- _Description of the task_
Produce an exact copy of the line containing "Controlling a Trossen" and of every line after it in the material below, ending with the final line.

------ Material provided

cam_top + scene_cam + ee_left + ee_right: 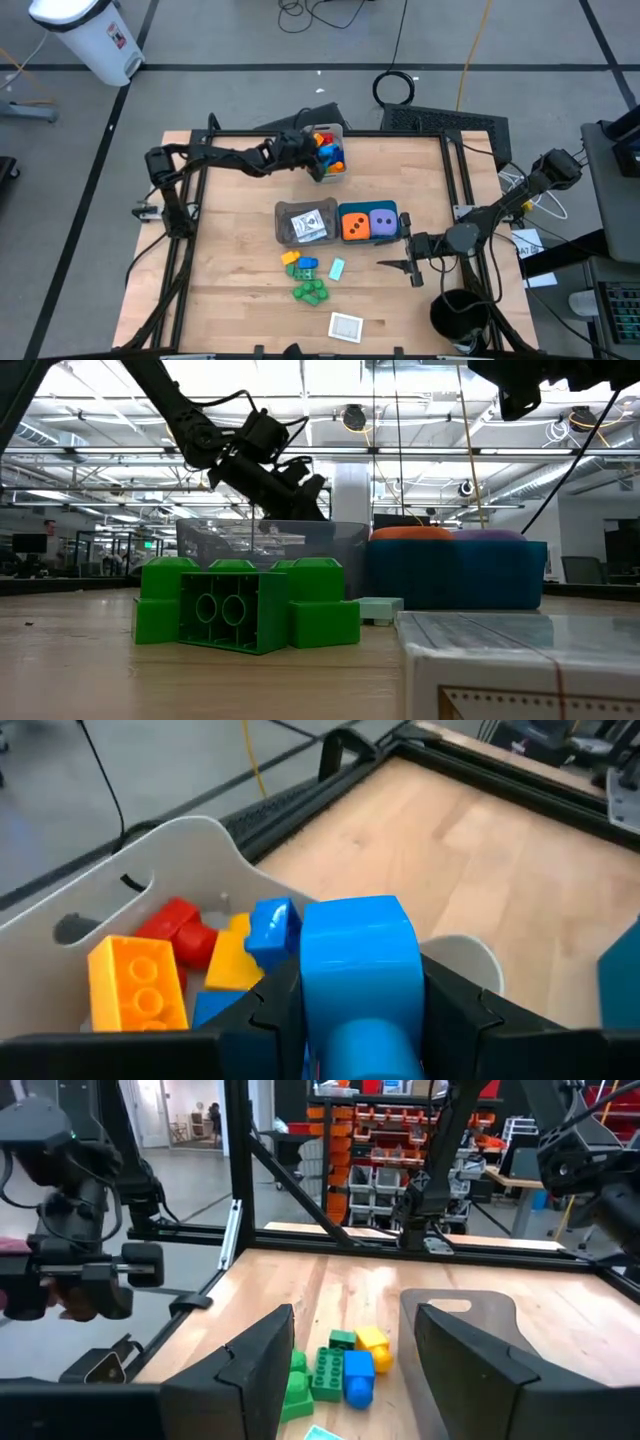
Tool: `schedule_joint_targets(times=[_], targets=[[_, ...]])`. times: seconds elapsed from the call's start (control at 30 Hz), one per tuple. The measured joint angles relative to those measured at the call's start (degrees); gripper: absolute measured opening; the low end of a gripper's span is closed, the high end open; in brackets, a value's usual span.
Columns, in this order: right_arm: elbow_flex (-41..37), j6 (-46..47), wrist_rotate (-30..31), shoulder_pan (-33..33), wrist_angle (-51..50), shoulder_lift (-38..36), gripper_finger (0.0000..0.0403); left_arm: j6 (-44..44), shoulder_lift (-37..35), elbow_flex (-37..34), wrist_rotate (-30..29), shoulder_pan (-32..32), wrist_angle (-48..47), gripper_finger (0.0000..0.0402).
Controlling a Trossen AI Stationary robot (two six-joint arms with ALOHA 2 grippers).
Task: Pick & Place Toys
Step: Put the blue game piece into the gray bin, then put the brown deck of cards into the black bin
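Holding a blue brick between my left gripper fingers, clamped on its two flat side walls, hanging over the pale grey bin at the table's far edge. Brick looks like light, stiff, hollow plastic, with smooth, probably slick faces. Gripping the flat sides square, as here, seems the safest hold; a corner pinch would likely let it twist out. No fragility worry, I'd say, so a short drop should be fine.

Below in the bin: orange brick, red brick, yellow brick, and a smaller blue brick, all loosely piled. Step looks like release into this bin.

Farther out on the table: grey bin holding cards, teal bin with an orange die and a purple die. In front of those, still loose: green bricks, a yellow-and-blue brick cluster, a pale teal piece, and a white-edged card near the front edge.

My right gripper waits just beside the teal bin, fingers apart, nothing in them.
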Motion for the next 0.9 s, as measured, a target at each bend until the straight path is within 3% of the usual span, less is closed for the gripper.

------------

- _Response area_
Controlling a Trossen AI Stationary robot (two six-joint arms with ALOHA 2 grippers).
Task: Pick & Place Toys
Step: Put the blue game piece into the gray bin, then put the brown deck of cards into the black bin
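Holding a blue brick between my left gripper fingers, clamped on its two flat side walls, hanging over the pale grey bin at the table's far edge. Brick looks like light, stiff, hollow plastic, with smooth, probably slick faces. Gripping the flat sides square, as here, seems the safest hold; a corner pinch would likely let it twist out. No fragility worry, I'd say, so a short drop should be fine.

Below in the bin: orange brick, red brick, yellow brick, and a smaller blue brick, all loosely piled. Step looks like release into this bin.

Farther out on the table: grey bin holding cards, teal bin with an orange die and a purple die. In front of those, still loose: green bricks, a yellow-and-blue brick cluster, a pale teal piece, and a white-edged card near the front edge.

My right gripper waits just beside the teal bin, fingers apart, nothing in them.
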Motion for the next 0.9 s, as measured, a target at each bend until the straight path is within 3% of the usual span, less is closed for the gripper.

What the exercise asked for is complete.